YOUR ASSIGNMENT:
Look in the material below for the line with "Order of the" and the line with "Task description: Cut", then set down exactly those two lines and all lines between, nothing more.

SOURCE DATA:
=======

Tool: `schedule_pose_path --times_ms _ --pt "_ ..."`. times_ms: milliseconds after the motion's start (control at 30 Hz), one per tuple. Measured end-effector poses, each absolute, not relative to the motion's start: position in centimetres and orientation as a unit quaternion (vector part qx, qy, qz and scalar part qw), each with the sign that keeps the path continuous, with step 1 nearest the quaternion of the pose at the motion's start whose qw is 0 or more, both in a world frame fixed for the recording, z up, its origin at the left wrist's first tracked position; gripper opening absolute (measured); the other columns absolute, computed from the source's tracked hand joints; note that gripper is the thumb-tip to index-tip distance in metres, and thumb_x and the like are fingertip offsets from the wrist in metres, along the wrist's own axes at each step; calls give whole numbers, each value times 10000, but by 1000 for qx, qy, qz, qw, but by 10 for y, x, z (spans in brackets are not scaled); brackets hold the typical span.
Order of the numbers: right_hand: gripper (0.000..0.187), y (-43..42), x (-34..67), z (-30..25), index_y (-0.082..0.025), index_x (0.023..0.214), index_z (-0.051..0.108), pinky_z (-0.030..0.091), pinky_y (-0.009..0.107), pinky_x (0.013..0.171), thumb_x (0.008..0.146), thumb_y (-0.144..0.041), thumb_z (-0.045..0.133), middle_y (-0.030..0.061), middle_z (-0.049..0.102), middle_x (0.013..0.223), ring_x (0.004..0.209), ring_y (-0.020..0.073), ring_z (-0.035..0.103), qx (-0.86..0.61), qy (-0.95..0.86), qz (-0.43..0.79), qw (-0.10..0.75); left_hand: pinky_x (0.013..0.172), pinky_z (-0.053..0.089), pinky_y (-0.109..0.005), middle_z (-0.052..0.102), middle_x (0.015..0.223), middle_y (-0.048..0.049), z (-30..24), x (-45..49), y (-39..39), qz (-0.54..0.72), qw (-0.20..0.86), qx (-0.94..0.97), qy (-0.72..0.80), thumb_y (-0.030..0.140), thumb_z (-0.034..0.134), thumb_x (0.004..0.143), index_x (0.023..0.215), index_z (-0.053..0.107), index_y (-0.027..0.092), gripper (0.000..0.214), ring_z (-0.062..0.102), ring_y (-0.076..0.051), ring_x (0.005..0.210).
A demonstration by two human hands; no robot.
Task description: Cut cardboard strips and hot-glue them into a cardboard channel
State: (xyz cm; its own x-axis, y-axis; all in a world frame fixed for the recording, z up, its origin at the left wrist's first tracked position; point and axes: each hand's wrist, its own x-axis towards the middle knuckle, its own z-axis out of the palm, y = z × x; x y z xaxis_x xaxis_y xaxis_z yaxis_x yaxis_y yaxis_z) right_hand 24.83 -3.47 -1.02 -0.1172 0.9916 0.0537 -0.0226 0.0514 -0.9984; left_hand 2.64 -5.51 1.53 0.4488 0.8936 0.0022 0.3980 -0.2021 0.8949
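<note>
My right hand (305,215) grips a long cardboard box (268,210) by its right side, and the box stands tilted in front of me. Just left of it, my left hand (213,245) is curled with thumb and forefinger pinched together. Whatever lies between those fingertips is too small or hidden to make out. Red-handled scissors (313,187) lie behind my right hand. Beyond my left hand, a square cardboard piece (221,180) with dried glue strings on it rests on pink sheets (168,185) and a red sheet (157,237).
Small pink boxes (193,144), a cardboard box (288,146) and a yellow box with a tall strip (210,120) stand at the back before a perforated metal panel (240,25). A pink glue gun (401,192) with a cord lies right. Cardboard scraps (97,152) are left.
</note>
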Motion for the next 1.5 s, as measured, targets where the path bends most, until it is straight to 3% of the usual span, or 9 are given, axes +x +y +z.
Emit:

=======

FINISHED EXERCISE:
Order of the numbers: right_hand: gripper (0.000..0.187), y (-43..42), x (-34..67), z (-30..25), index_y (-0.082..0.025), index_x (0.023..0.214), index_z (-0.051..0.108), pinky_z (-0.030..0.091), pinky_y (-0.009..0.107), pinky_x (0.013..0.171), thumb_x (0.008..0.146), thumb_y (-0.144..0.041), thumb_z (-0.045..0.133), middle_y (-0.030..0.061), middle_z (-0.049..0.102), middle_x (0.013..0.223), ring_x (0.004..0.209), ring_y (-0.020..0.073), ring_z (-0.035..0.103), qx (-0.86..0.61), qy (-0.95..0.86), qz (-0.43..0.79), qw (-0.10..0.75); left_hand: pinky_x (0.013..0.172), pinky_z (-0.053..0.089), pinky_y (-0.109..0.005), middle_z (-0.052..0.102), middle_x (0.015..0.223), middle_y (-0.048..0.049), z (-30..24), x (-45..49), y (-39..39), qz (-0.54..0.72), qw (-0.20..0.86), qx (-0.94..0.97), qy (-0.72..0.80), thumb_y (-0.030..0.140), thumb_z (-0.034..0.134), thumb_x (0.004..0.143), index_x (0.023..0.215), index_z (-0.053..0.107), index_y (-0.027..0.092), gripper (0.000..0.214), ring_z (-0.062..0.102), ring_y (-0.076..0.051), ring_x (0.005..0.210).
A demonstration by two human hands; no robot.
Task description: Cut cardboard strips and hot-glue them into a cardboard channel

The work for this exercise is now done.